Rents continue to rise but growth is slowing

Robyn Ashman

July 12, 2016


Rents across the UK continued to rise during June but the first half of 2016 has seen the the pace of rental increases slow, the HomeLet Rental Index has shown. 

The index, the most comprehensive data available on the UK’s private rental market, shows that rents agreed on new tenancies across the UK (excluding London) over the three months to the end of June were up by 3.5%, compared to the same period in 2015. In the capital, meanwhile, rents were 3.9% higher.

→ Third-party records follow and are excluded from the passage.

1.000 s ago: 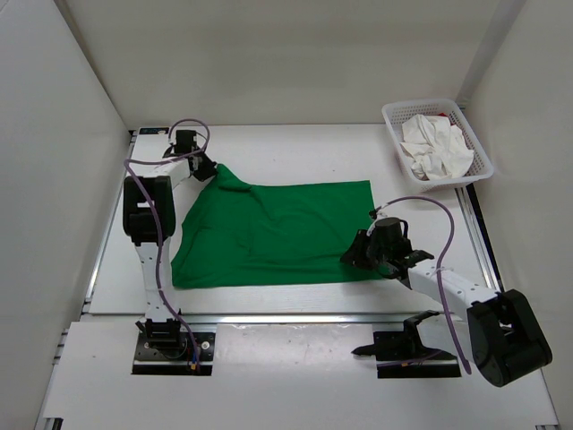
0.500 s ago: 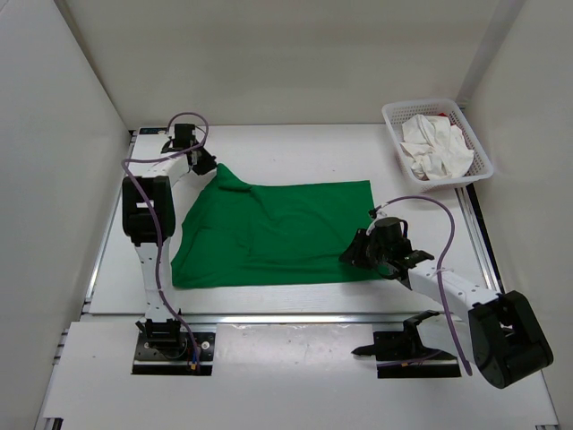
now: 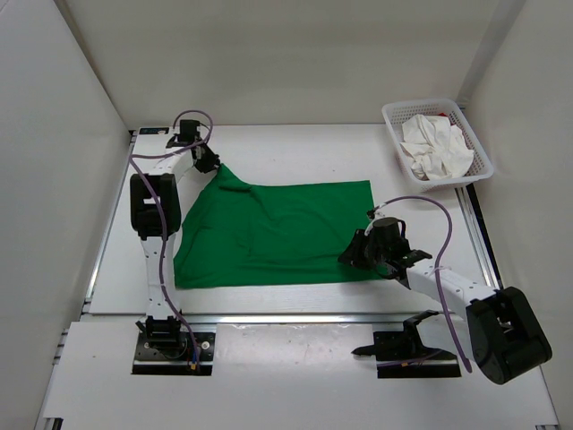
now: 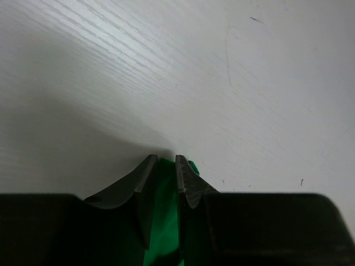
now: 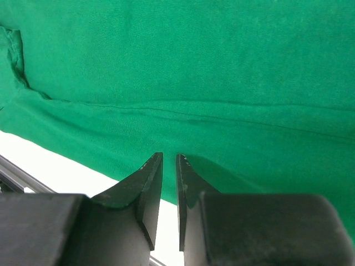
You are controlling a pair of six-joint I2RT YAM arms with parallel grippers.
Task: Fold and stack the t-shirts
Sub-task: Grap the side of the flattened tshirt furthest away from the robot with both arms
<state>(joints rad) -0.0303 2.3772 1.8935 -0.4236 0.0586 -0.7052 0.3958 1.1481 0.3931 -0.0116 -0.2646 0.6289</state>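
Observation:
The green t-shirt (image 3: 277, 233) lies spread flat in the middle of the table. My left gripper (image 3: 207, 163) is at the shirt's far-left corner. In the left wrist view its jaws (image 4: 166, 158) stand a little apart, green cloth (image 4: 165, 221) shows in the gap, and a tip of cloth pokes out past one finger. My right gripper (image 3: 351, 257) hovers low over the shirt's near-right edge. Its jaws (image 5: 169, 156) are narrowly parted with nothing between them, and the green cloth (image 5: 194, 66) fills the view beyond. A crumpled white t-shirt (image 3: 436, 148) lies in the basket, with a sliver of red cloth (image 3: 441, 116) behind it.
The white mesh basket (image 3: 480, 152) stands at the far right corner. White walls close in the table on the left, back and right. A metal rail (image 3: 483, 242) runs along the table's right edge, and another along the near edge.
The left jaws have parted from shut to a small gap. The left wrist has crept slightly toward the far-left corner. The right arm and the shirt have barely moved.

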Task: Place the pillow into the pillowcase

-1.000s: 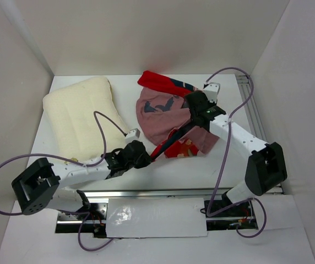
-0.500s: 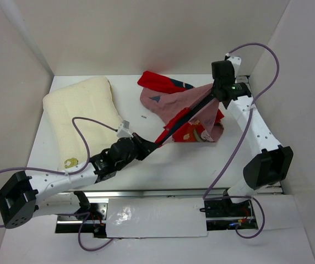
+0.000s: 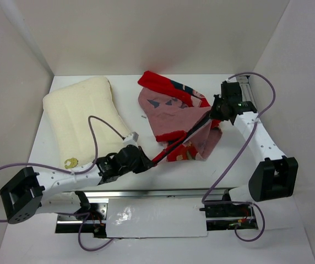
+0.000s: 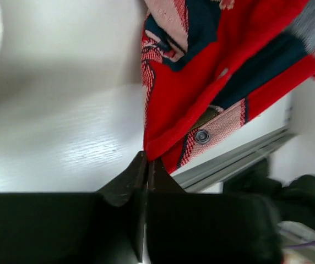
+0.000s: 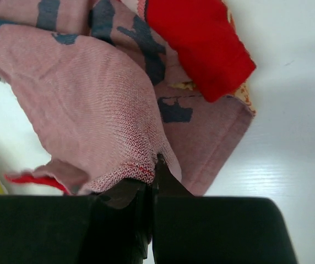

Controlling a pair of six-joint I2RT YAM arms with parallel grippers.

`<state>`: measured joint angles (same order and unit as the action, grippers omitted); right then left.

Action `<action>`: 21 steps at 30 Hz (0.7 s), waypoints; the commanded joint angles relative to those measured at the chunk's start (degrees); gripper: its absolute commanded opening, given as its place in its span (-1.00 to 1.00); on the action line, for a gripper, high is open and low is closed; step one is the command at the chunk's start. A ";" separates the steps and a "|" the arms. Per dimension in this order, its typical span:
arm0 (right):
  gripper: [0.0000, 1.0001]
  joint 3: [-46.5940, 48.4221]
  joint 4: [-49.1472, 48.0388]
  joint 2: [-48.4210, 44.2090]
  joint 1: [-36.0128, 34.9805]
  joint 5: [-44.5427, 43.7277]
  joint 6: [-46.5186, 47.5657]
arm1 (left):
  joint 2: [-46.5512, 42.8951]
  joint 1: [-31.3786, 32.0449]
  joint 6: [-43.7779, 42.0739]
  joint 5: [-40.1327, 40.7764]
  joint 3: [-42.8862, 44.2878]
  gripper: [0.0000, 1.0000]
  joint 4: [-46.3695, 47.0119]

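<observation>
Pillowcase [image 3: 171, 107] is thin, limp, light cloth, center-right on the table; your left gripper [image 3: 151, 159] and right gripper [image 3: 212, 114] each pinch its hem, the best hold; soft pillow [image 3: 83, 118] lies far left

**Bright, flat light; near edge blurred**

From above, light is even: the flat white desk [image 3: 201, 176] and walls nearly wash out, shadows faint. The glossy white plastic sheet [image 3: 156, 217] at 6 o'clock carries glare. In the left wrist view the black left claw [image 4: 146, 162] at 6 o'clock blurs; grey shadow lies toward 10 o'clock. The right wrist view shows the weave of the pink-and-red fabric pillowcase [image 5: 91, 99] sharply.
</observation>
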<state>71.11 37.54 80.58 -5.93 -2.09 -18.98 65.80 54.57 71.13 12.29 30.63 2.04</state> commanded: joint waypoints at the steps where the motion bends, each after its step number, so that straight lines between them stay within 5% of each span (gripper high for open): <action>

By contrast, the UK-wide figure for May was 4.4% (6.2% in London). The more modest rental increases seen in June are a continuation of a trend that has developed throughout the first half of the year, with rents rising across much of the UK each month, but at a slower pace than was the case throughout most of 2015; last June, rents were rising at an annual rate of 7.8% (10.1% in London).

Martin Totty, chief executive officer of Barbon Insurance Group, which owns HomeLet, said: “The June HomeLet Rental Index shows that the rental market remains resilient in the face of the various economic and political headwinds the sector has faced recently. Landlords are continuing to secure rental growth whilst there are some early signs of affordability criteria beginning to bear on the rates of rental price growth”

“The impact of the EU referendum vote will now play out over the months ahead: if, as expected, the result acts as a restraint on the supply of new housing, the gap between demand and supply in the private rental sector will remain marked; all the more so if more people decide to rent while waiting to see what happens to house prices.

“Landlords will be considering their position carefully, particularly in the light of further taxation changes to come next year, which could reduce net yields; with long-term drivers such as net population growth still in place, it is likely that rents will continue to rise, though affordability will continue to be crucial. The recent slowdown in rental growth rates may suggest an affordability ceiling is being approached.”